I think that (how to share those lists) should be out of scope. The whole purpose of IPFS is to make it easy to pass around data. allow/block lists are just datasets. The missing piece is the ability to have your nodes automatically apply or respect those lists.

I agree that in the long run people will want/need a whole social and technical infrastructure for passing these datasets around, but I think it should be handled as a separate longer-term design exercise with many, many factors in the mix.

mnp commented 6 years ago

Is there a good place to discuss the larger vision, ethics, and mission, and how specific features contribute to, or detract from those? Is there a repo somewhere? This issue concerns me because it opens the door to censorship, whether voluntary, geographic, business, political, or governmental.

Network segmentation. Suppose a dictator asks nodes in his country to honor a blacklist of content critical to him, and they comply. Now there are two kinds of nodes in the system, those that handle that content and those that don't. At some point, do you have two disjoint networks? Is that okay? Is it conceivable that there would be scores of networks which would not interact?
Archival risk. Most troubling, is there a problem that blacklisted items, if honored by nodes widely enough, will disappear altogether? For example, it's hard enough finding deleted tweets right now: Twitter forbids mirrors, so if Trump for example wants to remove something he said last week, it's gone and there's no copy to prove he said it.
Effectiveness. Is a list scheme even feasible? If you add a padding byte to the end of an objectionable file (for example) or flip a bit in the middle of a video, etc, then you have a new hash but the content might be close enough for humans. Anyone distributing and wishing to circumvent a list can do this all day.
Technical deniability. Before implementing lists, node operators can honestly say there is no way to stop an objectionable content item on demand. After lists, this (maybe thin) barrier is gone, and once it's been compelled once, the door is open and there might be a mountain of constant demands. Eg Youtube and DMCA take-down notices.
Legal compliance. How will node operators evaluate those lists they must implement and those they need not implement? There are already competing and conflicting geographic legal jurisdictions. One might envision other additional divisions later, such as virtual countries. It's hard enough figuring out GDPR compliance, interstate and international sales tax compliance, copyright, patent and trademark compliance... on and on. More generally, human constructs will tend to intrude more into technical constructs with time; we've seen this many times and it often spoils the party.
Necessity. As a counter to all of these points, what if there does arise a human concensus that a data item is truly harmful and must be blocked or removed? How would such a consensus be reached and how would it be implemented without tripping the rest of these points?

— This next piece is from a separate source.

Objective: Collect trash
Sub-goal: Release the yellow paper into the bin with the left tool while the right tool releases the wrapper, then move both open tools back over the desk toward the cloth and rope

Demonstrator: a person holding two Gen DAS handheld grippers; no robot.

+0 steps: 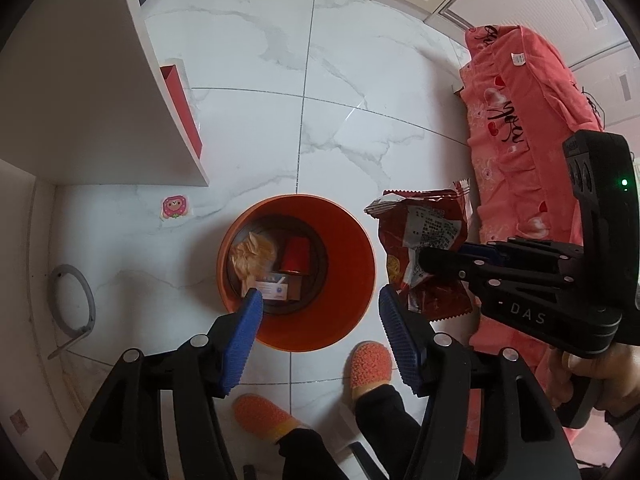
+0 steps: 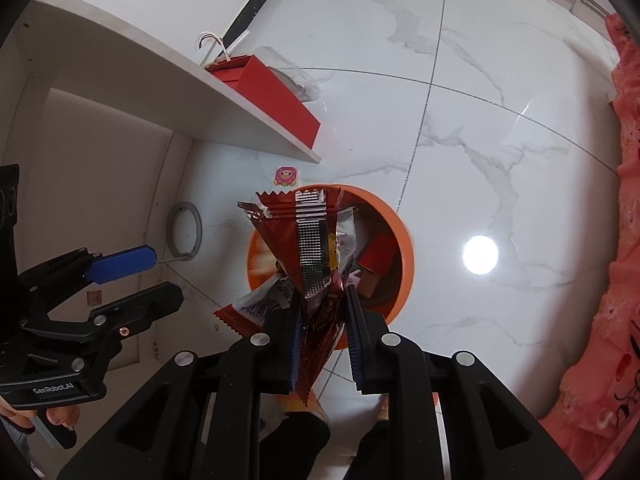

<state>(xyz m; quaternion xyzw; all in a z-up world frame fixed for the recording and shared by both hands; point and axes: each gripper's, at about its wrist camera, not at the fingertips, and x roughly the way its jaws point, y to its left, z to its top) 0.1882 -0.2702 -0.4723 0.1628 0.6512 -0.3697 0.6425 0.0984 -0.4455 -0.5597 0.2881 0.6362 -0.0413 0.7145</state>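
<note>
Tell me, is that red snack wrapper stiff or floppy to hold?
Probably floppy: the red snack wrapper crumples and folds where the right gripper pinches it. Likely very light, since it looks torn open and flattened. Its shiny foil may be slippery, though the ribbed jaws seem to hold it above the orange bin.

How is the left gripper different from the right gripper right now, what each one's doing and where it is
The left gripper is open and empty; the right gripper is shut on the red snack wrapper. In its own view the left gripper frames the orange bin directly, while in that view the right gripper holds the wrapper beside the bin's rim. Both have blue finger pads and black frames.
</note>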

Stebalien commented 6 years ago

Is there a good place to discuss the larger vision, ethics, and mission, and how specific features contribute to, or detract from those?

This is probably the best place to discuss it.

Network segmentation.

Unless otherwise specified, the nodes will still interact. It's just that some of them will not download certain content.

Archival risk.

This is a concern but someone is probably going to archive it anyways (if it has some historical, cultural, or political significance), even if they don't distribute it.

Twitter forbids mirrors

Twitter is a centralized service so it's not really a good example when discussing IPFS. Any decentralized twitter replacement wouldn't be able to forbid mirrors. Really, "mirror" implies that there is a canonical "original". In a decentralized service, there are no "mirrors".

Effectiveness.

A hash list is a good place to start but you are correct, it won't stand up to a sufficiently motivated individual. Really, with encryption and steganography, nothing will. Over time, some governments/organizations will likely mandate filters that look at the content itself.

Technical deniability.

We already get DMCA takedown notices against our gateways. One can get "deniability" with, e.g., the freenet approach however, that will likely get IPFS banned in many places (and deniability may or may not be an effective legal argument). An alternative approach is to use IPFS with tor. While we don't currently support or recommend it (we haven't done an audit and there are probably innumerable ways to deanonymize nodes), there is a tor transport for IPFS.

Legal compliance.

For companies, they'll likely do what they do today: hire lawyers. In this respect, IPFS is no different than other internet technologies.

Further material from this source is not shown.